Remember, that a husband usually doesn’t look at love changing very quickly.  He doesn’t look at love like a bucket with a hole in it that slowly drips love out and needs to be refilled continually.  His view of love is more like a YETI cup.  It is solidly built with an insulated metal container where when the love is hot it stays hot and when it is cold it stays cold, but will still be there for days even if it has gotten lukewarm.  He doesn’t understand that all of the things that he did when they were dating were overfilling his wife’s bucket by helping her feel loved and energized by his transparency.

So, why does this happen.  Guys are fixers generally, so most likely this marriage is one of the first things that he can’t just fix and be done with.  Most wives like to talk about marital problems on a daily basis.  This is not to beat her husband over the head with, but to keep the marriage tidy and keep major problems from happening.  Dr. Eggerichs describes his experience with this as, “I really didn’t understand what she meant by keeping things up-to-date to prevent problems.  In fact, I often thought that talking about potential problems on a daily basis had to mean we really did have some kind of major marital problem!”  Dr. Eggerichs went on to explain that he took his wife’s daily problem list as a condemnation of his inability to be loving and that caused him to feel disrespected.  So, his response was to withdraw and then withdraw some more.

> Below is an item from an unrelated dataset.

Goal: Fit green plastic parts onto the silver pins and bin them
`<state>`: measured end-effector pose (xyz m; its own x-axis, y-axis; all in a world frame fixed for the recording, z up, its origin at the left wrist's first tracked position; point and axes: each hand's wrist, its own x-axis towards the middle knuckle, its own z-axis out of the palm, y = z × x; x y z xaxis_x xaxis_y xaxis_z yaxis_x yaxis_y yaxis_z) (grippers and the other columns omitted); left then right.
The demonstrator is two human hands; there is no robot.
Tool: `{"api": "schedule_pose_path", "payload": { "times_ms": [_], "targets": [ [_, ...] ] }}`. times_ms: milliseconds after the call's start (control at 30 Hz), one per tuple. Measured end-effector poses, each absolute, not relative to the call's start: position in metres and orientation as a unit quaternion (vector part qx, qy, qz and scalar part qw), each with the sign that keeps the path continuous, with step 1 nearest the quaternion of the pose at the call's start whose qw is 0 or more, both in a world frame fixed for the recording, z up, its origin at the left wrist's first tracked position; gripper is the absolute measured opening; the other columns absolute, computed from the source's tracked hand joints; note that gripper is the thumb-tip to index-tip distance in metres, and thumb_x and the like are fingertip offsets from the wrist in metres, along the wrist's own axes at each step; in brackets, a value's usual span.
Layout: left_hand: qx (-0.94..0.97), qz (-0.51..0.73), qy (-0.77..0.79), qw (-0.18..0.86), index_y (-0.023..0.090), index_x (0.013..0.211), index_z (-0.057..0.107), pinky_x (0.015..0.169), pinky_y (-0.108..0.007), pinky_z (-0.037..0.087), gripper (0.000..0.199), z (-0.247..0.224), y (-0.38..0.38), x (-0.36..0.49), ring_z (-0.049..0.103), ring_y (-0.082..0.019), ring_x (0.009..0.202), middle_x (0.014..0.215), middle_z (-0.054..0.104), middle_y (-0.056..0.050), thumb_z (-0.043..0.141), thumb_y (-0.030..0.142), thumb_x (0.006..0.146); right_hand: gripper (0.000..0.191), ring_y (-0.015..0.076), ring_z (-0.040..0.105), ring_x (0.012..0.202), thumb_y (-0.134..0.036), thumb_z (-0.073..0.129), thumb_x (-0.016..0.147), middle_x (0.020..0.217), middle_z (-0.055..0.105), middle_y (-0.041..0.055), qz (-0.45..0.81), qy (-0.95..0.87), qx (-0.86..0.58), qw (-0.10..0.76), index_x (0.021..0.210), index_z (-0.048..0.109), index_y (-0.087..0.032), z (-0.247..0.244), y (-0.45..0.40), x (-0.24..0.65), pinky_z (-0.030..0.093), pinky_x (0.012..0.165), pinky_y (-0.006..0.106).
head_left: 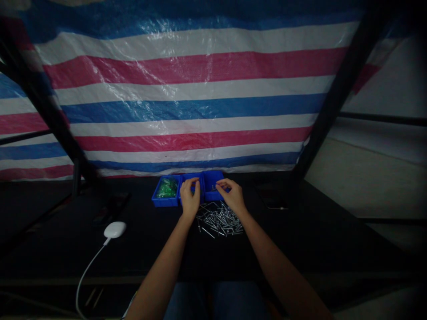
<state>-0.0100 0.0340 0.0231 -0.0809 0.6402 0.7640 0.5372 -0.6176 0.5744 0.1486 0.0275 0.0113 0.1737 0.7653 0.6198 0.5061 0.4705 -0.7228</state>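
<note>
Three blue plastic bins stand side by side at the back of the black table. The left bin (166, 202) holds green shiny material, and the middle bin (185, 195) is mostly hidden behind my left hand (190, 199). Those fingers pinch together over the middle bin's far side. My right hand (232, 195) reaches over the right bin (213, 184), close to a small silver piece. Whatever its fingertips hold is too small to tell. Below them lies a loose pile of slim silver metal pins (219, 219), close to both hands.
A white computer mouse (115, 230) sits left of my hands on the black table (76, 253), its white cable running down over the front edge. A dark phone (111, 207) lies behind it. A striped blue, red and white tarpaulin (187, 111) hangs behind black metal posts.
</note>
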Motion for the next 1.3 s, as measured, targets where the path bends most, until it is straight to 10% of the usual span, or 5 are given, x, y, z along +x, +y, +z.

I know that I often felt like I didn’t really have a voice in our relationship.  My wife would always have things very thought out and her views were so black and white.  I felt like maybe I wasn’t smart enough or good enough because my views would never be as strikingly black or unstained white as her views would be.  I have to understand that my wife is not attacking me with her views nor is she prying into my life.  She is dying to connect with me and wants to be connected to me. 

Another issue Dr. Eggerichs brings out when talking about this is the potential that a husband becomes bitter in the relationship.  Colossians 3:19 says, “Husbands, love your wives and do not be embittered against them.”  This is a bitter taste in the mouth that a husband may develop for his wife.  Dr. Eggerich says, “the embittered husband can be harsh, cynical, or resentful.  Instead of being open to his wife, he closes off his deepest heart, giving the impression there is very little he finds tasteful about her.”  Bitterness is extremely dangerous and something that really needs to be dealt with.  It is one thing to be silent and withdrawn but bitterness leads to personal attacks, hyper motive questioning, and just a general being eaten alive experience.  A bitter husband has no chance of being open with his wife and therefore has no ability to show his wife that he loves her.